The federal government’s backflip on planned $1.8 cuts to the R&D tax incentive has been widely welcomed across industries, although concerns still remain about the new intensity measure for larger companies.
The announcement has also raised hopes that the RDTI scheme will be viewed as a job creating mechanism rather than a potential revenue-saving area.
The changes are “very welcome” and go a long way to addressing many of the concerns surrounding the RDTI in recent years, according to UTS Innovation Council chair Professor Roy Green.
“It addresses the concerns that we’ve all had about companies potentially getting greater benefits from moving R&D offshore and hopefully this will be an effective stop gap until the anticipated broader framework for research, innovation and industry policy can be devised and it’s certainly not a substitute for that broader approach,” Professor Green told InnovationAus.
“The internal changes to the operational model of the RDTI are well thought out and make accessing the incentive far clearer and more orientated to increased R&D, rather than the complex intensity test we have a much simpler tiered approach to favour increased R&D spending.”
BDO Australia R&D partner Nicola Purser said the government’s “about face” is welcome, but the retention of the “much maligned intensity measure” is troubling.
“The retention of the intensity measure for larger businesses not only adds complexity but discriminates against certain industries such as manufacturing and agriculture sectors in particular. The beauty of the R&D tax incentives as originally designed is that it is industry agnostic,” Ms Purser said.
“The tiers have been made more attractive for large companies through a significantly simplified two-tiered structure with a single realistic proposed intensity threshold of 2 percent of total expenditure above which a premium rate of R&D assistance is applied.
“It is a pty that it has taken a global pandemic and recession for the government to realise the economic benefits of encouraging investment in research and development. It is in adversity that successful businesses will invest and adapt.”
The reforms are positive but now should be brought forward and introduced now, Fintech Australia chief executive Rebecca Schot-Guppy said.

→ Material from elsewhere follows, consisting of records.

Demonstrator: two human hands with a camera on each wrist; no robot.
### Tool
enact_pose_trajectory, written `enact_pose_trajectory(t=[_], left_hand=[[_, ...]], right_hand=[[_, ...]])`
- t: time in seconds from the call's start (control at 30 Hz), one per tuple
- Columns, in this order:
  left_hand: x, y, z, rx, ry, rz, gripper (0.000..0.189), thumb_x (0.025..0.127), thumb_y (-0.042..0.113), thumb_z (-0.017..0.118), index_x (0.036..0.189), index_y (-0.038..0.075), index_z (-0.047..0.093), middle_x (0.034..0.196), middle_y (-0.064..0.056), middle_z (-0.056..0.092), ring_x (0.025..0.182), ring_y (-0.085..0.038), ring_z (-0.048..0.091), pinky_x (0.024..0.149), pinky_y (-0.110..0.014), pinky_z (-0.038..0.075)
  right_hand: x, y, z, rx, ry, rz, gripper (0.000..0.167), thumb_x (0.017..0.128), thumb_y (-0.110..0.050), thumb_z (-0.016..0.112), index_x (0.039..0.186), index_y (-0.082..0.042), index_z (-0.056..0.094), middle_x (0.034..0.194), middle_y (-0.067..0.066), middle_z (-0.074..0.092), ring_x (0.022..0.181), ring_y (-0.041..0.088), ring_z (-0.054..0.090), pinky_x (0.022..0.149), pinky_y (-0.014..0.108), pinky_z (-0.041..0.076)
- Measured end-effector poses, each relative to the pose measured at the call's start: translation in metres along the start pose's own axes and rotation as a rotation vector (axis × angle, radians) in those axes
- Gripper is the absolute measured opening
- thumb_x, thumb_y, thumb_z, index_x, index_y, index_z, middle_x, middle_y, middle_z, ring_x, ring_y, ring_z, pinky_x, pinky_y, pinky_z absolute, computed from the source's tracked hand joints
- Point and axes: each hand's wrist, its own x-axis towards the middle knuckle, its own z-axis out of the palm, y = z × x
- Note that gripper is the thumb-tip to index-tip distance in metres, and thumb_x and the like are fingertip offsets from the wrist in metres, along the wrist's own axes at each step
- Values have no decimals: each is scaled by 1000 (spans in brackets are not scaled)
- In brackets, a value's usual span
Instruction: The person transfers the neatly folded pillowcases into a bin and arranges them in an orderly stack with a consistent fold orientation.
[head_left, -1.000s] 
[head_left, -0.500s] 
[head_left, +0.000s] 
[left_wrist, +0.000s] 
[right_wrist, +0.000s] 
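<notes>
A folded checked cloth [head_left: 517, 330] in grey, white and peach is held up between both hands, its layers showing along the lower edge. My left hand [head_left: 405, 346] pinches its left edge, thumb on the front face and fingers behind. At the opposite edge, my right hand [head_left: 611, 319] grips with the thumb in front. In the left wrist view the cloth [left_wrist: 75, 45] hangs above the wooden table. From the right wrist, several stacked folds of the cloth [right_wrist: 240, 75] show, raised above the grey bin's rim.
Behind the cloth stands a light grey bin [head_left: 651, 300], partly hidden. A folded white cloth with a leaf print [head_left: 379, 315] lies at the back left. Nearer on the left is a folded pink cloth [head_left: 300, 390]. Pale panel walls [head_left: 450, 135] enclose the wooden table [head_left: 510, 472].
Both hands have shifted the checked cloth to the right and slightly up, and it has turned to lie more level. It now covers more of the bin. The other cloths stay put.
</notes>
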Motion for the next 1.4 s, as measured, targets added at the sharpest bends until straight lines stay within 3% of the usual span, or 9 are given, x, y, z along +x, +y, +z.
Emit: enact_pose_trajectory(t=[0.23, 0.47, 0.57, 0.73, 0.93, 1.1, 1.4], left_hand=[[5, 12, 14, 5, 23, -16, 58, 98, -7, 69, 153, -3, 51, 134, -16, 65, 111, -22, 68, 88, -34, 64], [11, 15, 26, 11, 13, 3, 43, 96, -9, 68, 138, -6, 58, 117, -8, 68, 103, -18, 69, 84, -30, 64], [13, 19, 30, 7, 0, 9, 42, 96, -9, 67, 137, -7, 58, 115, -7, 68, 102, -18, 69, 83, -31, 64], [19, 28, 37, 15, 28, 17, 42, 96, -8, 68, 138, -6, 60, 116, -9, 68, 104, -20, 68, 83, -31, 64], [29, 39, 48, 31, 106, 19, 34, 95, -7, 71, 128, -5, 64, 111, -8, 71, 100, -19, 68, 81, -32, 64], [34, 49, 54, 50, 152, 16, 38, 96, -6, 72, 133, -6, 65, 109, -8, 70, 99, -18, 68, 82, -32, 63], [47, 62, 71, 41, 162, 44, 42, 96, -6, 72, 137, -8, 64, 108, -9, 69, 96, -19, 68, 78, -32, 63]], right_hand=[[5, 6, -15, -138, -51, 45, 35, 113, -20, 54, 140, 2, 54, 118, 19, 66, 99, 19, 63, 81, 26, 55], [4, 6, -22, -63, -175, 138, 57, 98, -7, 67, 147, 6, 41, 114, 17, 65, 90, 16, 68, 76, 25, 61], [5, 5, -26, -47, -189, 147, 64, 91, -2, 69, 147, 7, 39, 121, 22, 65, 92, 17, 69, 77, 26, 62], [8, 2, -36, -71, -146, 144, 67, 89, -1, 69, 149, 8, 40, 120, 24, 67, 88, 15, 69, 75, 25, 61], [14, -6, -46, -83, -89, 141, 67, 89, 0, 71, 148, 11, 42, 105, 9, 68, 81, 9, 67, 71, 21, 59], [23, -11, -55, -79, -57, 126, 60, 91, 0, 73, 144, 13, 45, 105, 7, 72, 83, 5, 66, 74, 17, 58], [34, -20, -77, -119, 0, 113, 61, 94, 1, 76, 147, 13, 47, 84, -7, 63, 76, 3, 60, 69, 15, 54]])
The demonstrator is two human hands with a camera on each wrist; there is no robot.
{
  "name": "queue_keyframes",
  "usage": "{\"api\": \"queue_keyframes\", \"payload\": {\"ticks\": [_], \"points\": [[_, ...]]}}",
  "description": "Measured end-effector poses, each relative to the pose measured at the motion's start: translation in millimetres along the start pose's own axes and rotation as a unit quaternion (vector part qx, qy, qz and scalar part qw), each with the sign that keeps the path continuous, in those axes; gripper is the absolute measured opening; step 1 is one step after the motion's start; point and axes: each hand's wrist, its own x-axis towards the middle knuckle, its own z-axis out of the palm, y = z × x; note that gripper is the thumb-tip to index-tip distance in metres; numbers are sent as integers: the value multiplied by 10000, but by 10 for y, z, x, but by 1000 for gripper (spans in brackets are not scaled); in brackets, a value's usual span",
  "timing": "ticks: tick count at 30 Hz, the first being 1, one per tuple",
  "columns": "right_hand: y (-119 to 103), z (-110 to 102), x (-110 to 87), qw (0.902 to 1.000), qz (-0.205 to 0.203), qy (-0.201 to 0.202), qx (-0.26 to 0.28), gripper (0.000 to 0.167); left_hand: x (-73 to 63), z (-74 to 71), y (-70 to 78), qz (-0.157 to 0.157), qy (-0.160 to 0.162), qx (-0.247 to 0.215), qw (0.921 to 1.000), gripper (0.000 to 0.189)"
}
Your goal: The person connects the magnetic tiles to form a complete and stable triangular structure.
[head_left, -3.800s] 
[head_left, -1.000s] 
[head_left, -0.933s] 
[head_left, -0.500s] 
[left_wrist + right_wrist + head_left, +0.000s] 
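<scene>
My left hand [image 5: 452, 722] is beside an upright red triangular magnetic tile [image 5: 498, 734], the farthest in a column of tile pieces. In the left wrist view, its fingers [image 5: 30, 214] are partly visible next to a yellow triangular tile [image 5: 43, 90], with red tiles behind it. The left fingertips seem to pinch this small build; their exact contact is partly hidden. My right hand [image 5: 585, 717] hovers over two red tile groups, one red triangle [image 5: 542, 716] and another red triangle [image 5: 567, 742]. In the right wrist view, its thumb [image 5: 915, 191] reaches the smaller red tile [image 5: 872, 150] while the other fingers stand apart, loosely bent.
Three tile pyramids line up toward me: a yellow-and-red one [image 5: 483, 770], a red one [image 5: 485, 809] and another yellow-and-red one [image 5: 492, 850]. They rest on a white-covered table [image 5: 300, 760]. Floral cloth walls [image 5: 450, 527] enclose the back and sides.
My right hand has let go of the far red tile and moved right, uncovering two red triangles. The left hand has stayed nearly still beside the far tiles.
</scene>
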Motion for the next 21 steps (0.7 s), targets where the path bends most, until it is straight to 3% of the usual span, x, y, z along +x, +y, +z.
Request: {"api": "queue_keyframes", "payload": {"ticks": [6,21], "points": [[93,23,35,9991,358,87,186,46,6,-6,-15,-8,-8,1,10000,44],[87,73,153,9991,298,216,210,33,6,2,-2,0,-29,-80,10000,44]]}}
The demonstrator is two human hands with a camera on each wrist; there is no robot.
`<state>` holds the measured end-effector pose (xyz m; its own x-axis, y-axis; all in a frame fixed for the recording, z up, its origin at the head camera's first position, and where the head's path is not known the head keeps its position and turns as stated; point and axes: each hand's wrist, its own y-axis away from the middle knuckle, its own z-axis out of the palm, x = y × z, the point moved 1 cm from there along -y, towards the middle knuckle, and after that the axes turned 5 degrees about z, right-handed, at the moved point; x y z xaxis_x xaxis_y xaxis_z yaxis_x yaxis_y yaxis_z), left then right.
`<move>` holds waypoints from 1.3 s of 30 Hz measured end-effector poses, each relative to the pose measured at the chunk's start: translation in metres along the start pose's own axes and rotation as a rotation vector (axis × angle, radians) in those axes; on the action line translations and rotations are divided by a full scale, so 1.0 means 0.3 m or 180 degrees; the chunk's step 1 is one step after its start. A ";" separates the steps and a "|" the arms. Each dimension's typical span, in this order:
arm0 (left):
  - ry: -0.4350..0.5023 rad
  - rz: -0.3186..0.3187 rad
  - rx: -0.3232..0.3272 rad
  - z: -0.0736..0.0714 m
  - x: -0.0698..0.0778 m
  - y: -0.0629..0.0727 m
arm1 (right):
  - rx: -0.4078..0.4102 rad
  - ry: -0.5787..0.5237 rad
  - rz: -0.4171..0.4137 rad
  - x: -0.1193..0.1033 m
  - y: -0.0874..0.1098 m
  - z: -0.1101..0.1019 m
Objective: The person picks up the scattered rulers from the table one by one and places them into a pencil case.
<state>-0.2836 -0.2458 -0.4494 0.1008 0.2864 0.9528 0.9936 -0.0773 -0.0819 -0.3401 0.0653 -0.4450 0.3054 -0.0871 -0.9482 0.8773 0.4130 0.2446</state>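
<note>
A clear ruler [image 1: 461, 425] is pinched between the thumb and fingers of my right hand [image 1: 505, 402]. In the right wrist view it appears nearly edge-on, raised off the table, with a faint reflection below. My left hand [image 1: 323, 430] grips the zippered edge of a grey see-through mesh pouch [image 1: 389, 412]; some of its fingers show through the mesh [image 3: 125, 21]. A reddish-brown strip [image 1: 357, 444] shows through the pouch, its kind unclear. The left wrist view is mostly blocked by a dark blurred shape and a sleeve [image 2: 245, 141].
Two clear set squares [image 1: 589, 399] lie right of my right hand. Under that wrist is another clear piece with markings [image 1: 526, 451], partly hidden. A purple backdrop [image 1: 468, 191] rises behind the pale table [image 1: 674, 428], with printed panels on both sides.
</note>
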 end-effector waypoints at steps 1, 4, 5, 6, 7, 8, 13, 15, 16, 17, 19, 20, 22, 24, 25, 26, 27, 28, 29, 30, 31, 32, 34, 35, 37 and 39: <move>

“The policy is important for fintechs’ capital runway particularly at their earlier stages and the changes will no doubt support their growth. In addition, the increased R&D spend will ensure that new innovative businesses come into our economy which will help lead our recovery,” Ms Schot-Guppy said.
“Our only concern is that the reform comes into effect on 1 July 2021. For us to have the best chance of supporting the sector through this pandemic, it needs to be introduced now.”
The policy backdown represents an “important and positive shift” in the government’s thinking about the RDTI, AusBiotech chief Lorraine Chiroiu said.
“As the most critical policy for the industry, the announcements tonight will support our leading sector by giving companies and investors the certainty they need to commercialise and deliver new, innovative treatments to Australian patients,” Ms Chiriou said.
“The announcement demonstrates the government understands how Australia’s post-COVID-19 recovery will be supported by business expenditure for research and development and has provided a welcome change of position on the RDTI that will support and incentivise growth in R&D and manufacturing as we recover from the pandemic.”